When I first started reading Romance novels I found that most of them contained one or two sex scenes, which generally start with the heroine losing her virginity. While there are a few authors who make sex a major theme in their books, such as Stephanie Laurens, and Harlequin has a couple of categories where sex (mainly BDSM) substitutes for actual stories, for most writers of straight romance it is simply a small part of the relationship between the main characters. With just a few exceptions, the frequency and level of detail in LesFic is notably greater. Are lesbians that much more sexually oriented than straight women? There’s a question a straight guy like me will probably never have answered – and I’m not sure I really need, or want, to know.

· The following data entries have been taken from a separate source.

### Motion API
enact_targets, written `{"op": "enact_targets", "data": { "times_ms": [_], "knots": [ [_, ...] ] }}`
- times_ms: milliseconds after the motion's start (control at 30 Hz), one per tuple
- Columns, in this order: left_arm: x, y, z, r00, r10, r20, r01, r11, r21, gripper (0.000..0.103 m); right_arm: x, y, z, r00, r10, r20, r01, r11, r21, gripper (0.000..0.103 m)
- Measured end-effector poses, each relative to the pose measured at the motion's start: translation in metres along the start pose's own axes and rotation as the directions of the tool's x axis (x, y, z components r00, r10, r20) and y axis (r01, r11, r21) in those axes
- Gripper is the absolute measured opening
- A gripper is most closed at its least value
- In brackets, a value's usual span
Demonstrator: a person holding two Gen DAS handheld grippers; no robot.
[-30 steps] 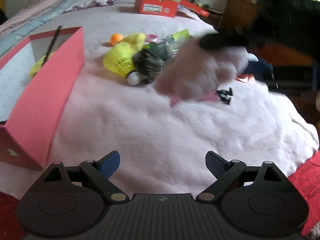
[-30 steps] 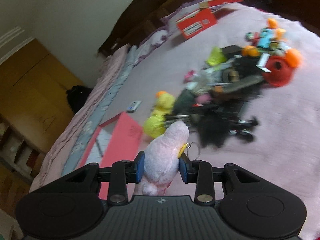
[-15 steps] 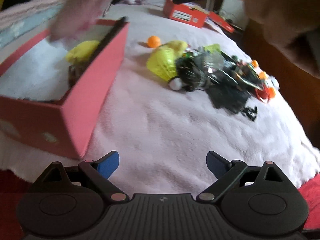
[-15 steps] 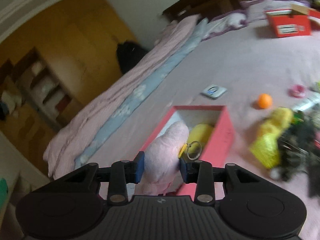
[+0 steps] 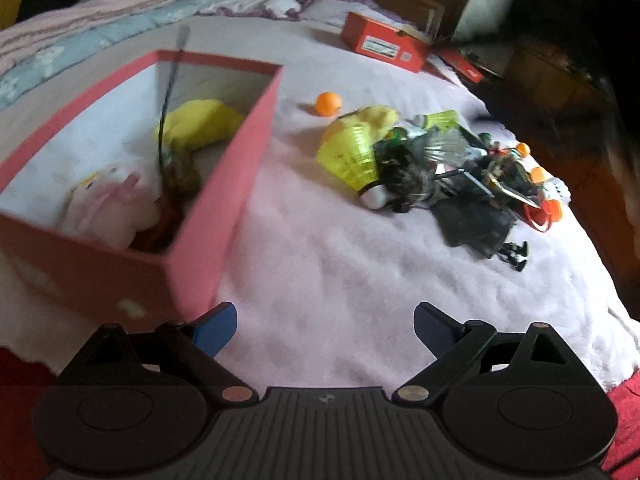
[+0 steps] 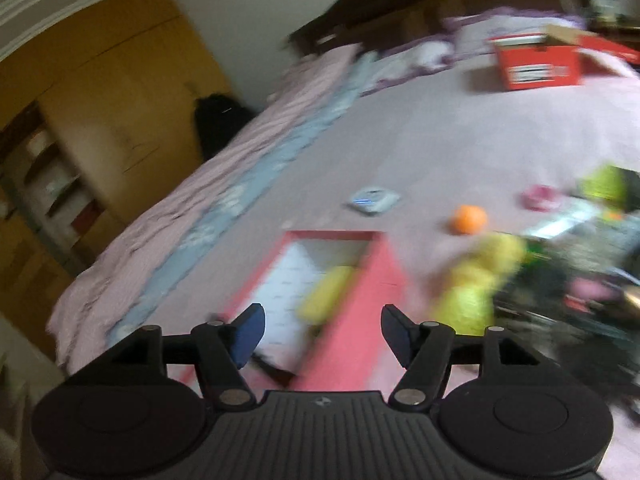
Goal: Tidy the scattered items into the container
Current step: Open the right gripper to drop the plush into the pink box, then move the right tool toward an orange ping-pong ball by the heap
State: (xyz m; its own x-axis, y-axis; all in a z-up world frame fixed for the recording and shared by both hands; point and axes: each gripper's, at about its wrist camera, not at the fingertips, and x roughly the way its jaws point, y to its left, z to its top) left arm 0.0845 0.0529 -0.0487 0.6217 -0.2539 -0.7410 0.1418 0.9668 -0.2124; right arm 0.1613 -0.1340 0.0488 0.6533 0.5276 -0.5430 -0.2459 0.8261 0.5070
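Left gripper: released, jaws spread wide, nothing held; seen at 6 o'clock of the left wrist view, above the pale blanket.
Right gripper: released, jaws parted, nothing held; seen at 6 o'clock of the right wrist view, over the near end of the pink box.
Pink box: open-topped container, placed on the blanket at 9 to 10 o'clock of the left wrist view; also seen at 6 o'clock of the right wrist view, blurred.
Pink plush toy: lodged inside the pink box at its near end, at 9 o'clock.
Yellow plush: lodged inside the pink box toward its far end, at 10 o'clock.
Thin black rod: leaned inside the box, its tip raised past the far rim, at 11 o'clock.
Pile of scattered items: left on the blanket outside the box, at 2 o'clock; dark objects tangled together, not told apart.
Yellow shuttlecock: found at the left edge of the pile, touching it, at 1 o'clock.
Orange ball: set apart from the pile, between box and pile, at 12 o'clock.
Blanket: pale pink, spread over the bed under all items.
Red shoebox: kept at the far end of the bed, at 1 o'clock, well apart from the pile.
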Motion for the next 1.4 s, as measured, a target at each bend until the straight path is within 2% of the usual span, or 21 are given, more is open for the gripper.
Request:
{"op": "enact_targets", "data": {
  "times_ms": [200,300,367,467,533,633,700,800,900,1000,1167,1233,1400],
  "knots": [
    [0.019,-0.035,0.011,1.0,-0.003,-0.02,0.005,0.997,0.081,0.097,-0.062,-0.086,-0.062,0.982,-0.188,-0.008,0.188,0.974,0.128,0.07],
    [0.029,-0.047,0.018,1.0,0.028,-0.013,-0.026,0.989,0.148,0.097,-0.079,-0.112,-0.091,0.964,-0.268,-0.005,0.265,0.953,0.145,0.07],
    [0.036,-0.053,0.027,0.999,0.051,-0.011,-0.048,0.983,0.179,0.097,-0.088,-0.125,-0.098,0.948,-0.317,0.009,0.313,0.941,0.129,0.068],
    [0.041,-0.064,0.04,0.999,0.032,-0.003,-0.031,0.981,0.19,0.097,-0.093,-0.15,-0.094,0.915,-0.399,0.054,0.392,0.914,0.103,0.066],
    [0.046,-0.077,0.045,1.0,0.019,0.003,-0.019,0.979,0.204,0.097,-0.103,-0.176,-0.083,0.889,-0.448,0.096,0.437,0.892,0.118,0.061],
    [0.059,-0.098,0.042,1.0,0.005,-0.018,-0.001,0.979,0.206,0.097,-0.112,-0.233,-0.06,0.844,-0.521,0.127,0.49,0.846,0.21,0.053],
    [0.07,-0.11,0.036,0.999,-0.006,-0.042,0.014,0.982,0.189,0.097,-0.112,-0.273,-0.045,0.83,-0.543,0.124,0.492,0.819,0.295,0.051],
    [0.084,-0.123,0.023,0.996,-0.022,-0.088,0.036,0.987,0.16,0.097,-0.102,-0.314,-0.028,0.831,-0.543,0.125,0.476,0.808,0.348,0.052],
    [0.094,-0.128,0.016,0.992,-0.031,-0.125,0.052,0.985,0.164,0.097,-0.083,-0.337,-0.017,0.822,-0.553,0.134,0.502,0.816,0.288,0.053],
    [0.097,-0.13,0.015,0.992,-0.02,-0.126,0.043,0.983,0.179,0.097,-0.062,-0.352,-0.011,0.814,-0.566,0.131,0.533,0.817,0.219,0.053],
    [0.099,-0.131,0.017,0.992,-0.024,-0.127,0.046,0.985,0.169,0.097,-0.039,-0.369,-0.006,0.841,-0.527,0.123,0.497,0.842,0.209,0.055],
    [0.1,-0.13,0.017,0.991,-0.022,-0.131,0.044,0.985,0.168,0.097,-0.032,-0.37,-0.005,0.846,-0.521,0.114,0.497,0.847,0.191,0.055],
    [0.099,-0.129,0.016,0.99,-0.02,-0.137,0.044,0.984,0.171,0.097,-0.03,-0.364,-0.005,0.85,-0.511,0.124,0.493,0.857,0.152,0.042]
  ]
}}
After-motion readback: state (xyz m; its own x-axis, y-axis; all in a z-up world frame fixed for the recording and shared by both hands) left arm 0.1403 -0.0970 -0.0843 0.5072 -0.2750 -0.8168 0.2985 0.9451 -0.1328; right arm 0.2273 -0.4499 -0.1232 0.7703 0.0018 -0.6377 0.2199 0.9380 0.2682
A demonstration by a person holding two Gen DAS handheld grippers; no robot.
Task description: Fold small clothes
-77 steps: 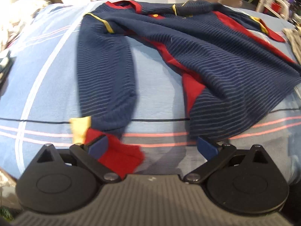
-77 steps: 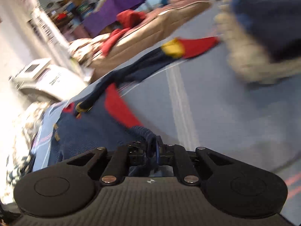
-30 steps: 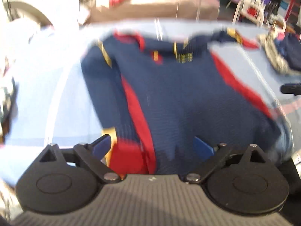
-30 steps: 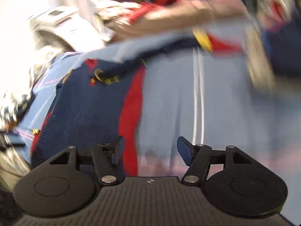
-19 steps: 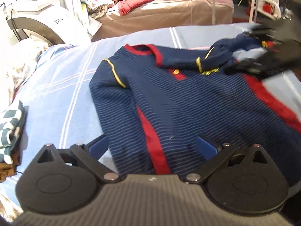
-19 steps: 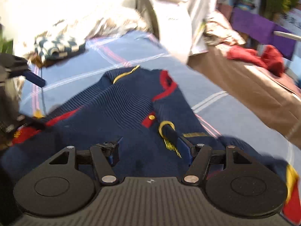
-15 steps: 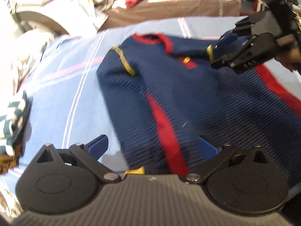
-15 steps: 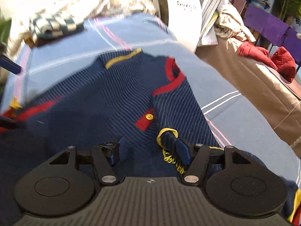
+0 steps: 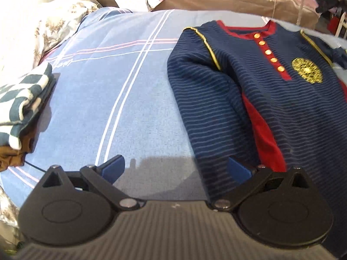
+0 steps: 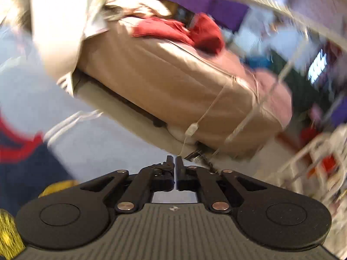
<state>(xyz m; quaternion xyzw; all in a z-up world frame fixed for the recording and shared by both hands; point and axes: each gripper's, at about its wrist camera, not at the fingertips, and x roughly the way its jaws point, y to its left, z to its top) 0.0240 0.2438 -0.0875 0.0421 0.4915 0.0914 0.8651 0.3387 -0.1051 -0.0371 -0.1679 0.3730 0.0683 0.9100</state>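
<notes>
On the blue plaid bedsheet a small navy striped top lies face up, neckline away from the camera, its gold buttons and gold crest showing; it looks spread flat like this so that sleeves and sides can be turned inward, and the sleeve on its left side already lies down along the body beside a red side panel. A folded checked cloth sits at the sheet's left edge, well apart, probably set aside as finished. Low over the sheet, the left gripper tilts steeply downward with its blue pads spread wide and nothing between them; one pad hangs over bare sheet, the other over the sleeve's lower part, which suggests it is lining up on that edge. The right gripper is seen in a heavily blurred frame, angled down past the top's collar toward a tan sofa; its jaws are closing, almost meeting, with nothing visible between them, so it seems to carry no cloth
</notes>
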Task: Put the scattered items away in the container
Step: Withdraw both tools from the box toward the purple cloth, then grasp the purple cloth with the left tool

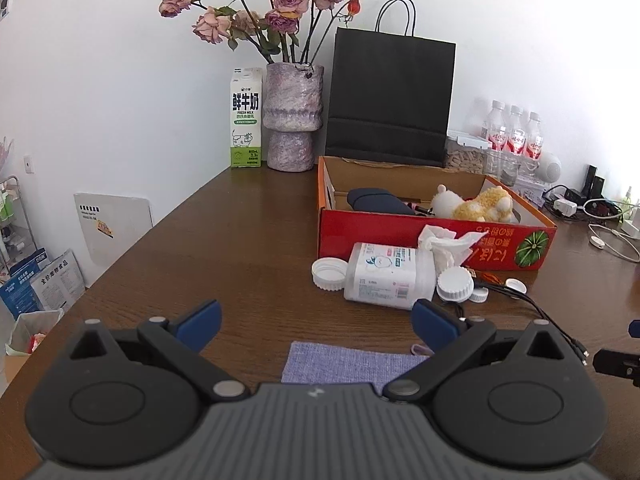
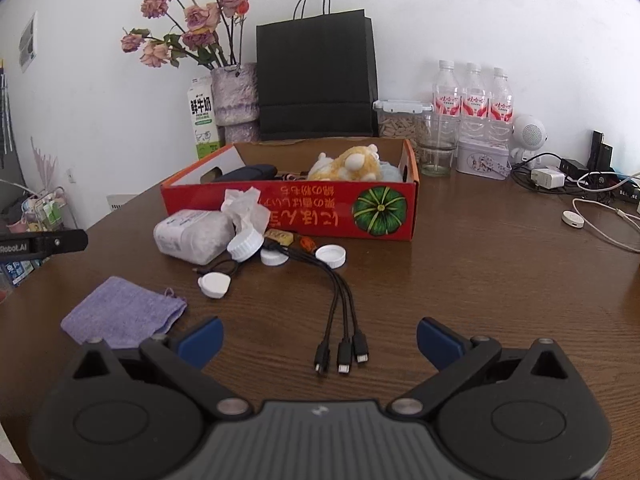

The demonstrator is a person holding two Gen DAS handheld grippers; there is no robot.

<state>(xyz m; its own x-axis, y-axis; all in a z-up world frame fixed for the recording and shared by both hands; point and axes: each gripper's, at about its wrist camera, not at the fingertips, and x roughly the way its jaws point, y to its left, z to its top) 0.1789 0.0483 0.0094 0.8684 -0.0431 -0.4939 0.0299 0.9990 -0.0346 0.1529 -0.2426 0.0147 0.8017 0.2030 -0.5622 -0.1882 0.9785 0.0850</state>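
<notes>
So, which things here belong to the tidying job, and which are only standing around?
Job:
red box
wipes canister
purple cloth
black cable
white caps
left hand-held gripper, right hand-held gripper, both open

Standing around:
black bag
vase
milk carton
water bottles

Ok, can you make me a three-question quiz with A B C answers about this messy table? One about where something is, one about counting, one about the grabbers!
1. Where is the plush toy?
A. In the red box
B. On the purple cloth
C. Beside the milk carton

2. How many plugs end the black cable?
A. Two
B. Three
C. Five

3. How is the right gripper?
A. Shut on the cable
B. Shut on a cap
C. Open, holding nothing

Answers:
1 A, it lies inside the box walls.
2 B, three connectors fan out.
3 C, fingers spread wide around bare table.
</notes>
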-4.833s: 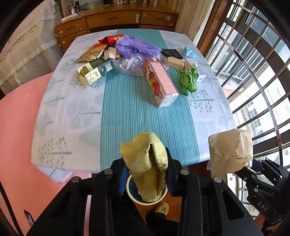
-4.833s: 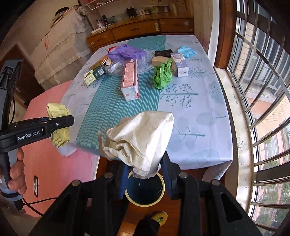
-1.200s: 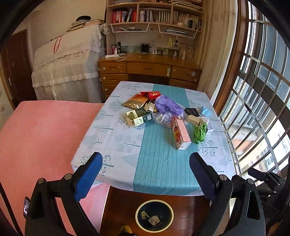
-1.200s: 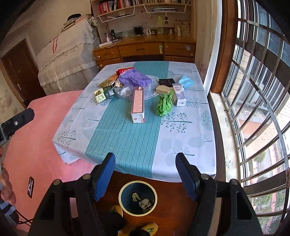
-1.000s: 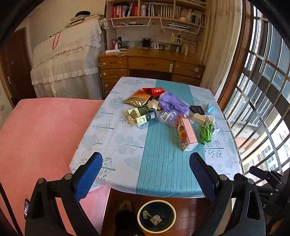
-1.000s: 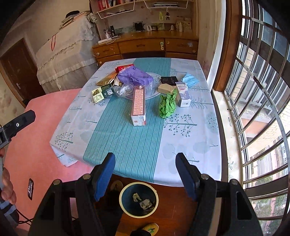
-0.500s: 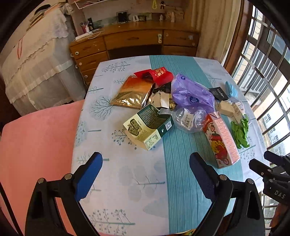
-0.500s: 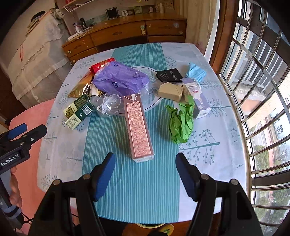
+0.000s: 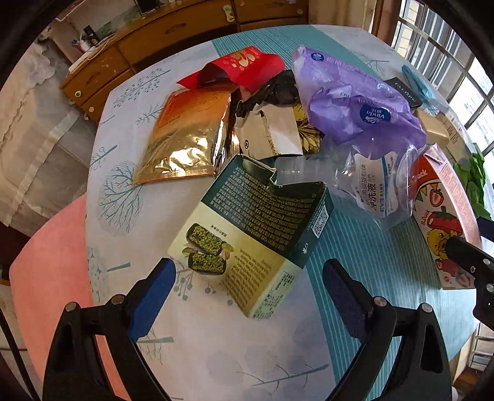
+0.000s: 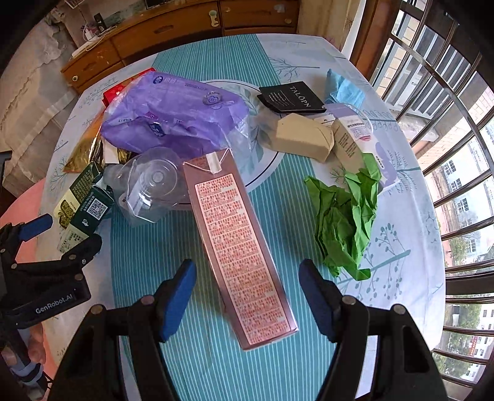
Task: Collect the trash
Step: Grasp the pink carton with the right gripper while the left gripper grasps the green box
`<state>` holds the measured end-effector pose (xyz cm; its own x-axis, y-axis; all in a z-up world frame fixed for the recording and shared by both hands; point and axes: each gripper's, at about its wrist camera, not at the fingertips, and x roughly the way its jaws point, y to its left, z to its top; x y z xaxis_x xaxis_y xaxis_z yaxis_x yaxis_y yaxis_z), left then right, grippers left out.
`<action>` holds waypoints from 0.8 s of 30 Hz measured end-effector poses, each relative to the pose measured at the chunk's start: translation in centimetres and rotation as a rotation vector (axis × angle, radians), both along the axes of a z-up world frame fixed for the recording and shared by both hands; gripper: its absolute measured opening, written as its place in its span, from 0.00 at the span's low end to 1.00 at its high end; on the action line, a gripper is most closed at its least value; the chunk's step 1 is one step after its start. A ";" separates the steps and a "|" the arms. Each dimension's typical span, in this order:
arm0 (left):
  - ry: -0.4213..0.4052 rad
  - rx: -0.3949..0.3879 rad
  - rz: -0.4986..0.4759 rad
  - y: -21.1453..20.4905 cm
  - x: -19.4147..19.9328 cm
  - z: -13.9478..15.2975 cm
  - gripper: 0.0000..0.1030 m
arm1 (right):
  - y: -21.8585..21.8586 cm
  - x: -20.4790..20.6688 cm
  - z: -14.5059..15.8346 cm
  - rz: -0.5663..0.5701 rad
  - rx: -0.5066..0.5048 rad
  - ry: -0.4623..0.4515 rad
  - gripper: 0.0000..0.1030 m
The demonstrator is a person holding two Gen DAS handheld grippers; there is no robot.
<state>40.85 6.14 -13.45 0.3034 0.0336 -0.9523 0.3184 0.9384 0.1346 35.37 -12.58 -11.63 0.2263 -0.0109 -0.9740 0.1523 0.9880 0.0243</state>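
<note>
A pile of trash lies on the table. In the left wrist view my left gripper point(image 9: 247, 277) hangs open just above a green and cream snack box point(image 9: 256, 228), its blue pads either side of the box's near end, apart from it. My right gripper point(image 10: 247, 277) is open over a long pink carton point(image 10: 237, 250), the pads flanking it without touching. Behind lie a purple plastic bag point(image 10: 173, 111), a clear plastic cup point(image 10: 151, 182), a gold foil pouch point(image 9: 188, 135), a red packet point(image 9: 247, 68) and crumpled green paper point(image 10: 345, 216).
A beige wrapped lump point(image 10: 302, 138), a black card point(image 10: 290, 97), a blue mask point(image 10: 342, 86) and a white-purple box point(image 10: 358, 138) lie at the far right. A wooden dresser point(image 10: 185, 24) stands behind the table; barred windows point(image 10: 447, 123) line the right side.
Both grippers have come down from above the floor bin to low over the table. The left now frames the snack box, the right frames the pink carton. Both stay open.
</note>
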 end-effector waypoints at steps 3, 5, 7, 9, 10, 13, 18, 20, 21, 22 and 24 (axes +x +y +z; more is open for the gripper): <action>-0.004 0.021 -0.022 -0.3 0.6 -0.5 0.83 | 0.2 0.2 -0.4 0.002 -0.003 0.005 0.67; 0.002 0.036 -0.037 -0.5 1.1 -0.8 0.74 | 0.4 0.3 -0.5 0.007 -0.008 -0.001 0.67; 0.000 0.057 -0.050 -0.7 1.5 -0.9 0.70 | 0.6 0.4 -0.6 0.008 -0.010 -0.007 0.65; -0.010 0.071 -0.068 -0.8 1.7 -0.8 0.65 | 0.8 0.6 -0.7 0.006 0.000 -0.007 0.53; -0.015 0.075 -0.077 -0.8 1.8 -0.7 0.59 | 0.9 0.7 -0.9 0.002 0.000 -0.003 0.45; -0.016 0.061 -0.098 -0.9 2.2 -0.2 0.41 | 1.0 0.9 -1.0 -0.003 0.006 -0.001 0.45; 0.000 0.012 -0.085 0.0 2.8 0.8 0.26 | 0.9 0.9 -0.9 -0.019 0.021 -0.002 0.44; 0.012 -0.018 -0.074 0.8 2.8 1.4 0.25 | 0.8 0.8 -0.8 -0.024 0.026 -0.007 0.44; 0.023 -0.045 -0.063 1.3 2.8 1.8 0.25 | 0.8 0.7 -0.7 -0.025 0.030 -0.010 0.43; 0.029 -0.066 -0.053 1.7 2.7 2.1 0.25 | 0.8 0.6 -0.5 -0.027 0.033 -0.013 0.42; 0.032 -0.105 -0.033 2.6 2.3 3.0 0.25 | 0.7 0.3 -0.2 -0.027 0.042 -0.019 0.41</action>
<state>43.17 8.70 -10.47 0.2719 -0.0759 -0.9593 0.3515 0.9358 0.0256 35.66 -11.86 -11.87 0.2450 0.0232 -0.9692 0.1777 0.9817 0.0684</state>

Generally I will just skim these scenes to make sure something relevant to the plot isn’t snuck, in, but for the most part I find them vaguely embarrassing, both in lesbian and straight romances. Admittedly, sometimes the stories call for a sex scene or two, and I have written some. But not every story calls for its leading characters to get naked and give each other orgasms while we watch. Jae’s “Just Physical,” which I wrote about in my last blog, required explicit sex as it was integral to the central point of the plot. The same is true of some of Mary Ballogh’s Regency romances, such as “Simply Love.” The story would have been incomplete and incomprehensible if we had not experienced what the characters experienced. On the other hand, British author Natasha West has written several excellent LesFic romances where she has kept the bedroom door firmly closed.

I once posted on an All About Romance message board that mothers should require their adolescent sons read a few romance novels for educational purposes. They are written by women describing their ideal sexual experiences – what their perfect lovers would do – and the young men would get a true idea of what a woman wanted. I suppose the same is probably true for mothers of lesbian teens. I pointed out to the mothers that their daughters-in-law would love them for it.

And now in the spirit of full disclosure: in the past I have written a number of erotic short stories. In my defense, I’ve always tried to write about the characters having sex rather than about the sex itself, but the bottom line is that there are a lot of orgasms in them.

Novel Report: It now stands at 61,160 words. Not much progress I know, but I’ve been busy putting together some of my short stories with the aim of publishing them on Amazon. And yes, they are erotic stories.